HEARING DATE:   On the papers

HEARD AT:   Brisbane

DECISION OF: Justice Alan Wilson, President

DELIVERED ON:   21 September 2010

DELIVERED AT:   Brisbane

ORDERS MADE:  Dismiss the appeal

CATCHWORDS : 

BODY CORPORATE – OBLIGATIONS OF BODY CORPORATE AND LOT OWNERS – APPEAL – where the Body Corporate resolved to accept responsibility  for rectification, consequential repairs and maintenance for certain lots through an extraordinary generally meeting – where Body Corporate adjudicator determined that resolutions were void – where adjudicator found that the obligation for repairs of the lots rested with the lot owners – where the applicant alleges adjudicator erred by denying it procedural fairness and failing to find that the Body Corporate was estopped from declining to act on a previously accepted obligation to make the repairs to the lots – whether the applicant was denied procedural fairness – whether the Body Corporate should be estopped from declining to undertake the repairs – whether error of law

PROCEDURAL FAIRNESS – where adjudicator directed the parties to provide written submissions – where the applicant was away overseas and did not provide written submissions upon return – where the applicant alleges it was denied opportunity to make proper submissions – whether decision tainted by lack of procedural fairness

ESTOPPEL – where applicant alleges Body Corporate previously accepted obligation to make repairs and is therefore estopped from declining to undertake those repairs – whether estoppel arises in the face of the legislation

Body Corporate and Community Management Act 1997, ss 269(3), 290, 294
Body Corporate and Community Management (Standard Module) Regulation 2008, ss 159(1), 170(2)
Building Units and Group Titles Act 1980, s 33(5)
Queensland Civil and Administrative Tribunal Act 2009, ss 6(1), 28(3)(d),142(3)(b)
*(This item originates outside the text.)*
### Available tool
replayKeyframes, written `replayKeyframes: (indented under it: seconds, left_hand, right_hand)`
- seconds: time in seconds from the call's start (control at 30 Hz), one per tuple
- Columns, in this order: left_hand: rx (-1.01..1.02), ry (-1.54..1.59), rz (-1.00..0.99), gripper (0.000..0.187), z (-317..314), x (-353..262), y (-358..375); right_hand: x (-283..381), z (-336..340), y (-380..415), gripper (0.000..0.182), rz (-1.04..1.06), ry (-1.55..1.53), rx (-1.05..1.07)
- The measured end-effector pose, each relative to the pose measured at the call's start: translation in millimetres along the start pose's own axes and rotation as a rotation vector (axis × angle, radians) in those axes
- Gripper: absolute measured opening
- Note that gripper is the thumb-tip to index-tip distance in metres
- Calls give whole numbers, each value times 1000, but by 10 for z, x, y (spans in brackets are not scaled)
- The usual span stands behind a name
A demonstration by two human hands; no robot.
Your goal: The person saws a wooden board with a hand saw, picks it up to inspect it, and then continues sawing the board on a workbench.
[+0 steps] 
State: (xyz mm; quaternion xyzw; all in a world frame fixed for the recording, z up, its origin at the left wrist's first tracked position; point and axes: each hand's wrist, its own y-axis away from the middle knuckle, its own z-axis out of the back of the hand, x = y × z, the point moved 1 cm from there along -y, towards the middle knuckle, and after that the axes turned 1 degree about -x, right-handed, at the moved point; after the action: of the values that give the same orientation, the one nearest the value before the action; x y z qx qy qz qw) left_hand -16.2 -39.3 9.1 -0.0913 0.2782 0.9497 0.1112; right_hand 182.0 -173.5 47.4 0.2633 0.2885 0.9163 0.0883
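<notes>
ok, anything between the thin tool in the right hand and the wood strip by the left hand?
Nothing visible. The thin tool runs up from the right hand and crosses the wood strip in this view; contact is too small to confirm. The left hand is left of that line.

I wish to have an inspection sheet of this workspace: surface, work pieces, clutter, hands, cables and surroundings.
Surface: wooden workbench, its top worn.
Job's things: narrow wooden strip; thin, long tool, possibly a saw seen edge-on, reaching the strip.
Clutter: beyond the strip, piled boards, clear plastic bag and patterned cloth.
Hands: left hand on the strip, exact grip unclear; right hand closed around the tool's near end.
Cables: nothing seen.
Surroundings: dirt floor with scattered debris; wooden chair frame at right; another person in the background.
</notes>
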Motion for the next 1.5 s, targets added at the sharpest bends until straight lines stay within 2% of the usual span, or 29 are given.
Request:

Kok Hoong v Leong Cheong Kweng Mines Ltd (1964) AC 993, cited

Muin v Refugee Review Tribunal [2002] HCA 30, cited

Yaxley v Gotts (2000) Ch 162, applied

REASONS FOR DECISION

  1. This proceeding concerns a block of home units at Albatross Avenue, Mermaid Beach and, in particular, units 9, 10, 11 and 12 and their eastern decks; and, frames and sliding doors on the eastern side of the building in units 9, 11.

  1. At an extraordinary general meeting of the Body Corporate on 11 September 2009 it was resolved that the Body Corporate would continue to accept responsibility for the rectification and consequential repairs and maintenance of the eastern decks, including their walls and balcony entrances; and, would replace the frames and sliding doors on the eastern side of the building for units 9, and 11.

  1. The owner of another unit, Ms Nanette Blair, was unhappy with these resolutions and filed an adjudication application under the Body Corporate and Community Management Act 1997 (BCCMA). The Commissioner for Body Corporate and Community Management referred the application to an adjudicator who, after investigating the matter and seeking submissions from the owners of all lots, determined that both resolutions were void and of no effect.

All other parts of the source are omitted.